What does s3 Data Consistency mean?

Amazon s3 provides high availability by storing multiple copies of your data across different availability zone within your data center for each successful create file operation.

In this diagram, when an user initiate new file create process, the file is stored in one of the Availability zone first followed by its replica in other AZ’s for each successful file upload operation.

There are two data consistency model is supported in s3 by amazon as of now. These are

  1. Read-after-write consistency
  2. Eventual consistency

AWS s3 consistency model started with eventual only. But currently it supports new read-after-write along with eventual consistency.

1. Read-after-write consistency

Read-after-write consistency helps in immediate visibility of a new object to all clients & its more consistent as compared to eventual consistency.

Suppose, when you initiate a new object creation or upload process in s3 bucket, as soon as the file creation is completed then you would be able to read the object. Same as, when you PUT an object, as soon as you get a success response, you would be able to get that object.

When a write operation initiates, it does not wait for all six copies (N.Virginia) to be replicated across all availability zone. As soon as its uploaded in any one of the AZ, you would be able to read the object which is more consistent.

Amazon s3 provides read-after-write consistency for PUTS of new objects.

  • A process writes a new object to Amazon s3 and immediately list keys within its bucket. until the change is fully propagated, the object might not appear in the list.

The caveat is that if you make a HEAD or GET request to the key name (to find if the object exists) before creating the object, Amazon s3 provides eventual consistency for read-after-write.

2. Eventual Consistency

Amazon s3 offers eventual consistency for overwrite PUTS and DELETES

As name suggests, overwrite PUTS means there is already an object exists with same name for your new object upload/creation and as that of overwrite DELETE means you are deleting an existing object in s3.

To understand this, when an overwrite PUTS operation happens, the final action would take place only after when all the copies are replicated across all availability zone. So there would be sometime required from the time the overwrite PUTS request is issued and the action is completed across all the AZ’s in your respective region. The data would not be consistent during this period of time.
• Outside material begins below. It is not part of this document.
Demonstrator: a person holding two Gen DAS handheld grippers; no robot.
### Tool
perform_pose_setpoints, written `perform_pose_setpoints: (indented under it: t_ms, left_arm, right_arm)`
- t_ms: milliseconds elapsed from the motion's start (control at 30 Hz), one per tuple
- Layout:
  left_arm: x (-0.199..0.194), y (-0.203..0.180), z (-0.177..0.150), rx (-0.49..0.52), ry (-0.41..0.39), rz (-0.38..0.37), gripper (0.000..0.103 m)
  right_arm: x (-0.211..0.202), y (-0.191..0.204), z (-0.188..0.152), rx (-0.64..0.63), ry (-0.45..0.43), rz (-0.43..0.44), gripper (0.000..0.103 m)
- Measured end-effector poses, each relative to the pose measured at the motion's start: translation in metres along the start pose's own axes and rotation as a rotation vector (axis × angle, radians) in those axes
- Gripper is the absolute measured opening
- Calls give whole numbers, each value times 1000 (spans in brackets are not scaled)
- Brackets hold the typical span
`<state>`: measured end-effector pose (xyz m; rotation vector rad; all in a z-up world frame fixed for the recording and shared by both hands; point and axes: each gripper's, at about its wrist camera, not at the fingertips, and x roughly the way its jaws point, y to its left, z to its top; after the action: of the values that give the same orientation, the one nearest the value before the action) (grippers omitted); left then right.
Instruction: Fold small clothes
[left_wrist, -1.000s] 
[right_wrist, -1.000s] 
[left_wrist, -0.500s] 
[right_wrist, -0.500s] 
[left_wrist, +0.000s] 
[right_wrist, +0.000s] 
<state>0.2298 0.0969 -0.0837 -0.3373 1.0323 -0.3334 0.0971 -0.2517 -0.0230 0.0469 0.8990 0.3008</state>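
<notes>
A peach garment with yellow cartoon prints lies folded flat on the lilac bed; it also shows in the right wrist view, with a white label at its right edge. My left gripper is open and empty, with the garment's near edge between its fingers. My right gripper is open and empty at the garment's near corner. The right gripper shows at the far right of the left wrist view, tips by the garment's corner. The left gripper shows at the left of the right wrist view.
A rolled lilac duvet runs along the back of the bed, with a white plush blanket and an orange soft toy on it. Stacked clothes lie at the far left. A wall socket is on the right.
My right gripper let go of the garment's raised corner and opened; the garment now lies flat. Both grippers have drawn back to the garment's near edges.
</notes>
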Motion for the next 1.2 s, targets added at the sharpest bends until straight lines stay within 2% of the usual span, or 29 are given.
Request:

For an example, lets say you have an object with some content and you initiated the overwrite PUTS again with same object name but some modification to the original object content, then it usually takes sometime to propagate the object to get copied across all AZ’s in your region by replacing the existing objects with new one and in between this propagation, if you try to read the object, then there is chances that you may find the existing or new object. As per this consistency model, you would be able to read the actual object only after object copy is entirely copied across all AZ’s.

  • A process replaces an existing bucket and immediately tries to read it. Until the change is fully propagated, Amazon s3 might return the previous data
  • A process deletes an existing object and immediately tries to read it. Until the deletion is fully propagated, Amazon s3 might return the deleted data
  • A process deletes an existing object and immediately list keys within its bucket. Until the deletion is fully propagated, Amazon s3 might list the deleted object

How read-after-write is better than eventual consistency?

For a new object PUT operation, it does not require to wait for the object to read unless the object is copied across all AZ’s in your region. That means, if the object is copied in any one of the AZ and immediately you initiate a read or GET operation, then you would be able to read or get the object.